Clear Sky Science · en
An accurate realtime underwater object segmentation using improved dual-domain YOLOv11-UOS with physics guided adaptive enhancement and attention-boosting
Diving Deeper with Sharper Digital Eyes
Our oceans are increasingly explored not just by divers and submarines, but by smart cameras carried on underwater robots. These cameras help search for shipwrecks, inspect offshore pipelines, and monitor coral reefs and fish populations. Yet underwater pictures are often murky, blue‑green, and full of visual clutter, making it hard even for humans—let alone computers—to pick out objects. This paper introduces a new computer‑vision system that cleans up underwater images and then spots and outlines objects in them, fast enough to guide real‑time robotic missions.

Why Seeing Underwater Is So Difficult
Light behaves very differently in water than in air. As sunlight travels downward, red tones vanish first, then greens, leaving a bluish cast and dull, low‑contrast scenes. Tiny particles in the water scatter light, creating haze that blurs edges and hides small details. Traditional object‑detection programs, and even modern deep‑learning models, struggle with these distorted images: fish blend into coral, man‑made structures disappear into the background, and low‑light scenes become nearly unreadable. Previous research usually tackled either image clean‑up or object detection alone, which often left the final system too slow, too fragile, or still blind in especially murky water.
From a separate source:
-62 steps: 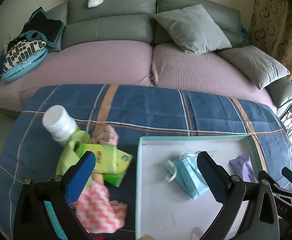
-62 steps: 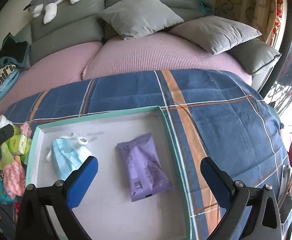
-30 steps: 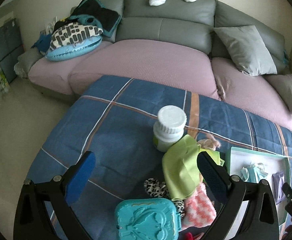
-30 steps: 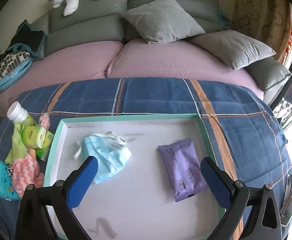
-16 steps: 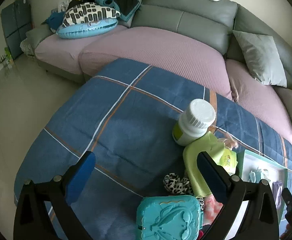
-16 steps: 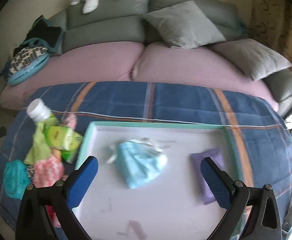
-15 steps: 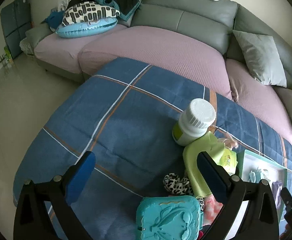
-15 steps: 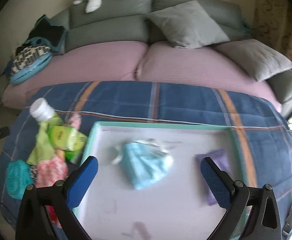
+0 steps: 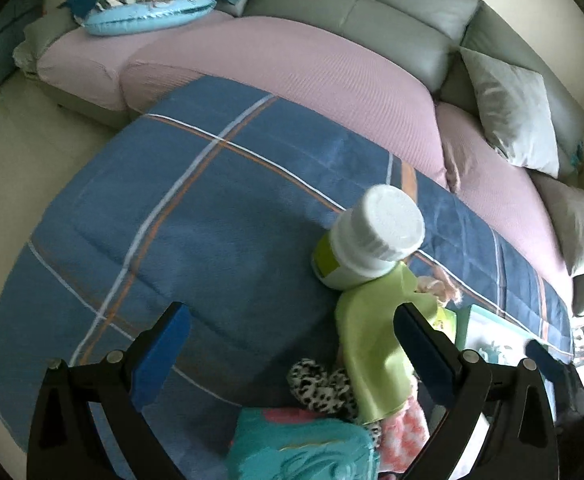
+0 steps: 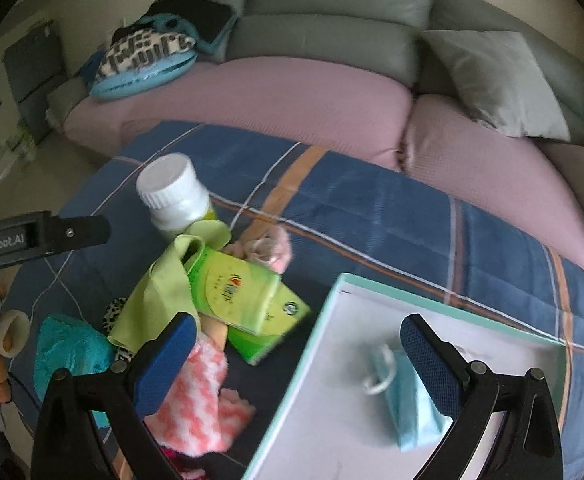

A Two‑Step Strategy: Clean First, Then Focus
The authors propose a combined approach built around a recent real‑time detector called YOLOv11, customized here for underwater scenes and instance segmentation (drawing a precise outline for each object). First, a front‑end module called Adaptive Physics‑Guided Enhancement takes in raw underwater photos and corrects them using a simplified physical model of how light is absorbed and scattered in water. It estimates how far each part of the scene is from the camera, then compensates for the stronger loss of red light compared with green and blue. This restores more natural colors and boosts local contrast, while a careful histogram‑based step sharpens edges without amplifying noise, even in dark or turbid regions.

Teaching the Network Where to Look
Once the image has been cleaned up, it is passed to an upgraded YOLOv11 backbone that has been fitted with attention mechanisms. These added modules behave a bit like a spotlight and a color filter. Spatial attention tells the network to pay more attention to important regions—such as the outline of a fish or the edge of a submerged artifact—and to ignore distracting background like sand or swaying plants. Channel attention adjusts how strongly the system weighs different color and texture patterns, so that useful visual cues are emphasized while irrelevant ones are muted. Together, these dual attention stages help the network build sharper internal representations before it decides where objects are and what they are.
Testing on Real Oceans and Tough Conditions
To see how well the system works in practice, the researchers trained and tested it on several public underwater image collections plus a new custom dataset of over 7,000 carefully labeled photos from coastal waters with varying depth and cloudiness. They measured standard detection and segmentation scores and compared their method against widely used models such as U‑Net, DeepLab, transformer‑based segmenters, and a baseline YOLOv11 system without the new modules. The combined enhancement‑plus‑attention design improved average detection accuracy by about 6.5 percentage points over the baseline YOLOv11, with noticeably cleaner object outlines and fewer missed or falsely detected items. Importantly, the system still runs at around 38 frames per second on a modern graphics processor, fast enough for near real‑time use on robotic platforms.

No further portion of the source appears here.